Sometimes code quality feels like the weather: everyone talks about it, but no one ever does anything. Of course, that’s not from a lack of good will; most folks would love to have a week or two set aside to just clean things up. Unfortunately, that’s not how the world works. The best course of action is to sneak in a little clean up here, and a little there as part of normal work. Fortunately, that’s actually the best way to go about it. At SonarSource, we call it the Clean as You Code methodology, and we’ve found that this behavioral approach to code quality is as important as the tools developers use to track it.Â
The idea behind Clean as You Code is to ignore the quality of old code and focus exclusively on the quality of new changes. This may sound radical, but bear with me. Why focus exclusively on today’s changes? Because dredging up legacy code for the sole purpose of addressing code quality likely requires layers of approvals and perhaps business testing that may be difficult to get. But developers have absolute control over the quality of the code they’re writing now, and they’ll take pride in setting and enforcing high standards for that code. Focusing exclusively on the quality of new code works in both legacy and greenfield projects, and for all quality axes.Â
Let’s take test coverage as an example. Many developers are on projects that have lower test coverage than they would like. But stealing an hour here and there to add tests for random methods is generally a frustrating and ultimately futile endeavor. Instead, start with today’s changes. Make sure they’re fully covered and don’t release until they are. That’s it, that’s all that’s required. Covering those one or two methods — or even one or two lines — may feel like a drop in the bucket, but over time it will have a real impact. In fact, that’s been exactly our experience.
Since the early days of my company’s flagship product, we’ve had an internal standard of 80% unit test coverage. And yet in those early days, we routinely released with coverage in the ’60s. There was always the intent to write unit tests, but inevitably it was left to just before release. And then it became a scramble to find the biggest uncovered files and slog through their unfamiliar code to write tests. Among the problems with this approach was the fact that the developer who wrote the code often wasn’t the one who wrote its tests, and thus could never be quite sure of testing the right behavior. And of course, no one likes cleaning up after someone else.
In the end, it was a painful and ultimately ineffective routine; coverage didn’t break 80% until July 2014 — approximately seven years after the project started, and about a year and a half after we first formulated and adopted Clean as You code. You can see the October 2012 inflection point in this graph of project coverage (yes, the first few years of data are missing; victim of an early structural refactoring):

Today, we’re at 86% coverage and rising. The formula for getting there was simple:Â
- Set standards on the quality of New Code. Here “new” means anything added or updated in the New Code period.
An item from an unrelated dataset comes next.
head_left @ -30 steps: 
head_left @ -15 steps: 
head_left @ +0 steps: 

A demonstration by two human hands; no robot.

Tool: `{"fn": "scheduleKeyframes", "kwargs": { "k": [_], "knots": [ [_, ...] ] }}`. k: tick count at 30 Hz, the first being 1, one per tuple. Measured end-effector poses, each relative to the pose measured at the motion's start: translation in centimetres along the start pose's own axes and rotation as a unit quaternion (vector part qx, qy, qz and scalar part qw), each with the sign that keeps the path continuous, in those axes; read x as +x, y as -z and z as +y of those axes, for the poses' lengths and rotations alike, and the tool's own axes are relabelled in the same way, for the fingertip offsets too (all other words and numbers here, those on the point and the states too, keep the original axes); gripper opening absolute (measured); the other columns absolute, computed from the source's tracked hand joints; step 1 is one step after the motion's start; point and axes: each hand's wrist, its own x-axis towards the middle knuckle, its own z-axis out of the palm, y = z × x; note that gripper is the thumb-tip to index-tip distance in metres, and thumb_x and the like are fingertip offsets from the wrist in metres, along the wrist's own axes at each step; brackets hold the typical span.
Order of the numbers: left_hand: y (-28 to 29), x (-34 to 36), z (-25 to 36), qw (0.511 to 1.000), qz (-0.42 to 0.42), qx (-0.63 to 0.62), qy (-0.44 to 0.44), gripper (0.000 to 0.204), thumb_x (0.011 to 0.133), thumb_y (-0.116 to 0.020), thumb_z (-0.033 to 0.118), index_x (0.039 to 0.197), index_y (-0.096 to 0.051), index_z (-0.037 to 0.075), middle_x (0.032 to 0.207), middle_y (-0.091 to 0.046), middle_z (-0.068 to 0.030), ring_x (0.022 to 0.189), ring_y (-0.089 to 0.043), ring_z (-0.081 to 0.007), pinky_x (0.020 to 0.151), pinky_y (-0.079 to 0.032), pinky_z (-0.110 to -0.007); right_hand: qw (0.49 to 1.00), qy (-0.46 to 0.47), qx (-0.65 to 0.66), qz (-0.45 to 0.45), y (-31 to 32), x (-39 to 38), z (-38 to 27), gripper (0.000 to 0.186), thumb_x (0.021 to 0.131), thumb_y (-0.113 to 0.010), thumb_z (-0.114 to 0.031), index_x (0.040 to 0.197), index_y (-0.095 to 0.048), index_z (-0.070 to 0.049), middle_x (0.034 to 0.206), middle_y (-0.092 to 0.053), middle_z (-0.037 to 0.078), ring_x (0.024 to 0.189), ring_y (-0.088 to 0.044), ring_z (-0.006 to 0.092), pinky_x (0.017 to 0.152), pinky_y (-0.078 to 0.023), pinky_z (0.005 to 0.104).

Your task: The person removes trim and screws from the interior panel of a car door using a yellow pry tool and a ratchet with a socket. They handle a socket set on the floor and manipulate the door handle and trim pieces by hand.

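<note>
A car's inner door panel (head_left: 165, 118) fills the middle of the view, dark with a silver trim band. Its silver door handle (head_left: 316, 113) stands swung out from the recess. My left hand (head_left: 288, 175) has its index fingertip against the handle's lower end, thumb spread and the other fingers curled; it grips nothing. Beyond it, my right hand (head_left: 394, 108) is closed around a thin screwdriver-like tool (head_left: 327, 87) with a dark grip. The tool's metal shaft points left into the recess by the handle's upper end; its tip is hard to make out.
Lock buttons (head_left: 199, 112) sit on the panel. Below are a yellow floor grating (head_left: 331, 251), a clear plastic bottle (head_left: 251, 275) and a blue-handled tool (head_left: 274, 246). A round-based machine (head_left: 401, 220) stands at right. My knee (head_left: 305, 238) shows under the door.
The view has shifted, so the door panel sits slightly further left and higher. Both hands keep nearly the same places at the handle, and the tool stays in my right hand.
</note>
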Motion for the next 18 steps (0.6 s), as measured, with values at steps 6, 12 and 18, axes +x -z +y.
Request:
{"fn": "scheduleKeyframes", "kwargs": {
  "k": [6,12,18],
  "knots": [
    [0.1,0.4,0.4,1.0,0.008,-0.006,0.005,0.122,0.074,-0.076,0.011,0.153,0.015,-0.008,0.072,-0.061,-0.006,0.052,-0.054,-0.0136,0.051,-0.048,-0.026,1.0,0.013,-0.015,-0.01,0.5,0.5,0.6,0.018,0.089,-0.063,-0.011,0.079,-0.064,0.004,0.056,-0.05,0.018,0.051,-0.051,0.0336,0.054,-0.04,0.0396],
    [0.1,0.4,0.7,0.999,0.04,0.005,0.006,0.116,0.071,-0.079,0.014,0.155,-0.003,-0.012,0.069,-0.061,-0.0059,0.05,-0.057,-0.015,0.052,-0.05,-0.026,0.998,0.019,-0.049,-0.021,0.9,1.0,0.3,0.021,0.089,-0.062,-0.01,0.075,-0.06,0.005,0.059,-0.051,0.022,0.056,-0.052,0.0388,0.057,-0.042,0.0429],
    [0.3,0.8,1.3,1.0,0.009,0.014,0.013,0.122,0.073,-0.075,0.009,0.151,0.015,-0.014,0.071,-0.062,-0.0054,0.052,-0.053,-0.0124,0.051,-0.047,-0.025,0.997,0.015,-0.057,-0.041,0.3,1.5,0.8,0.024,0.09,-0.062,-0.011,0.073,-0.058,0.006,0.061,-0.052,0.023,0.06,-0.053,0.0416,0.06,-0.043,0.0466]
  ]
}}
- Define the New Code period. This is the scope of concern, i.e., how far back to go for the purposes of applying your New Code standards. We set it to since the last release.Â
- Don’t release unless your standards are met.
Of course, the first two steps are a lot easier than the last one, especially if meeting the standards is left to just before release. Every developer has likely felt pressure to push business changes into production sooner rather than later. That’s why this strategy is most effective when it’s applied as granularly as possible. Meeting the standards before release is the bare minimum, but it should also be a non-event.
We’ve found Clean as You Code to be most effective when applied:
- At the individual level — Good developers want to write good code. When developers take personal responsibility for the code they write today, it saves time in the long run and no one has to clean up after anyone else.
- At the pull request — If each individual PR meets your standards, sub-standard code will never be merged. That means no one will ever be pressed by management to release sub-standard code, because it simply won’t exist in the main code base.
But what about the crufty old code that exists in every project? You’re probably thinking that it doesn’t just magically disappear. But actually — gradually — it does. The graph above is the graph of overall code coverage on the project. By focusing on the coverage of New Code, we organically and automatically raised coverage on all code. This is not a one-off; your results will be the same. Over the course of a few years, normal change requests will lead you throughout the code base. Make sure the code you write for those changes is clean, and the rest will take care of itself.